■ Exercise objective ■
Of the lines listed below, return exactly those that run from the line containing "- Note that" through the line containing "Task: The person", both included.

■ Dataset entries ■
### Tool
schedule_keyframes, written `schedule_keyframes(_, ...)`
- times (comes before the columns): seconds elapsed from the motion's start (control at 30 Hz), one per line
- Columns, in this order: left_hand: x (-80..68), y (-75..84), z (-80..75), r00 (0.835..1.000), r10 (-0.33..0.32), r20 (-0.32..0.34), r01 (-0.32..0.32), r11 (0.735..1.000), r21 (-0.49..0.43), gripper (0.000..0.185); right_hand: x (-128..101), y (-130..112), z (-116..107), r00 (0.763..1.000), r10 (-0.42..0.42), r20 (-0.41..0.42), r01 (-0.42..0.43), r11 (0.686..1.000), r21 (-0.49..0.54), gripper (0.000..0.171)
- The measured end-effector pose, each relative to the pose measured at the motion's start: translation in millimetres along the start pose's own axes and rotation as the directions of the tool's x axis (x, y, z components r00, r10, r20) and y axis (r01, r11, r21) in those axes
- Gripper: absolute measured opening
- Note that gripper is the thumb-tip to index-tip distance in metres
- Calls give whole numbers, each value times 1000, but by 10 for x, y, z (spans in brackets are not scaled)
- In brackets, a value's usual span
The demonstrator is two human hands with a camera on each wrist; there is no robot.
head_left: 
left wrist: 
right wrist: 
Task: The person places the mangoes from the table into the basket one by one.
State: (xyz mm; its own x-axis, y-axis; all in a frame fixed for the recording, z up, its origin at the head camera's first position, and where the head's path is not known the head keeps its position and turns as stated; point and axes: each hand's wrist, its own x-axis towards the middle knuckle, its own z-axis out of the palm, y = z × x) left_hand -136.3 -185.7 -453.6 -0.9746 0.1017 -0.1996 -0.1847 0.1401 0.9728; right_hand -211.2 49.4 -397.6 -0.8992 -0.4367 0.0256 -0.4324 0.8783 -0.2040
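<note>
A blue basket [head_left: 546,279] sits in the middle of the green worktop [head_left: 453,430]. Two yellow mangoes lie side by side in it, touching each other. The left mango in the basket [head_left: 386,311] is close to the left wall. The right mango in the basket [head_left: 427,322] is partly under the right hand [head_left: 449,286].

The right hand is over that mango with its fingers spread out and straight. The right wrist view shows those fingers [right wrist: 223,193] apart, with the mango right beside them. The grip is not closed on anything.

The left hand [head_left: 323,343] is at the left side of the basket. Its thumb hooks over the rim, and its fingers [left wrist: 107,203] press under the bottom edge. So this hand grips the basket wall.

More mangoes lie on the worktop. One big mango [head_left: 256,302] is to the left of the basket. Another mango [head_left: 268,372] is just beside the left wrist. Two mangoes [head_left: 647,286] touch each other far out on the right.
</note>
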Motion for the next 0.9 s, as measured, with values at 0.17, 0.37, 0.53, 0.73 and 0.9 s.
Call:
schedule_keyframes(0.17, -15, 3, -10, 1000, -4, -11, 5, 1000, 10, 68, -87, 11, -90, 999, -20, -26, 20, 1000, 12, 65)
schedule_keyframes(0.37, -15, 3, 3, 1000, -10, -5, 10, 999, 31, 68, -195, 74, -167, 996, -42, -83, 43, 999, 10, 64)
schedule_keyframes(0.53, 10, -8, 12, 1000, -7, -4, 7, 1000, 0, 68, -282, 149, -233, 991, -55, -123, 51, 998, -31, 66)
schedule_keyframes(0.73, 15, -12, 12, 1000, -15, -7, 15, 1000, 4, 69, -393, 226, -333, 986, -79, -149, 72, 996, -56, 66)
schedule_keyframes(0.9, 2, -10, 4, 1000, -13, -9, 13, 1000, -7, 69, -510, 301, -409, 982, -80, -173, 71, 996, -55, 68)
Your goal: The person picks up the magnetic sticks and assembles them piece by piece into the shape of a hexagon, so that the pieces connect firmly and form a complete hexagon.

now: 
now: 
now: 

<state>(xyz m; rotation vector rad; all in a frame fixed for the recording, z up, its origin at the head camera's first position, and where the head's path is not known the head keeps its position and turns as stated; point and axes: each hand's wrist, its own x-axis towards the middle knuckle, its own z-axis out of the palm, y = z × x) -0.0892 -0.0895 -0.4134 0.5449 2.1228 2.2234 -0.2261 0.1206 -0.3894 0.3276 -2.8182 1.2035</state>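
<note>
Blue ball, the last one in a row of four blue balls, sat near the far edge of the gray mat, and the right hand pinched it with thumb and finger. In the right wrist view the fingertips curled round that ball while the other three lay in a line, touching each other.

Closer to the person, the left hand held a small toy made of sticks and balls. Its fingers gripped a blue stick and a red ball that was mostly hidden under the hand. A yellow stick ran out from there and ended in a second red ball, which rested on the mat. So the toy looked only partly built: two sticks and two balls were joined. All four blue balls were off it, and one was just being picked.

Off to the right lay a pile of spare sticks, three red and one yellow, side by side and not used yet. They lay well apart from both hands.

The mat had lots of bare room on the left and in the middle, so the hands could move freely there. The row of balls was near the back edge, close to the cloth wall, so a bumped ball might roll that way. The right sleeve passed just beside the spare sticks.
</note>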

■ Result of this task ■
- Note that gripper is the thumb-tip to index-tip distance in metres
- Calls give whole numbers, each value times 1000, but by 10 for x, y, z (spans in brackets are not scaled)
- In brackets, a value's usual span
The demonstrator is two human hands with a camera on each wrist; there is no robot.
head_left: 
left wrist: 
right wrist: 
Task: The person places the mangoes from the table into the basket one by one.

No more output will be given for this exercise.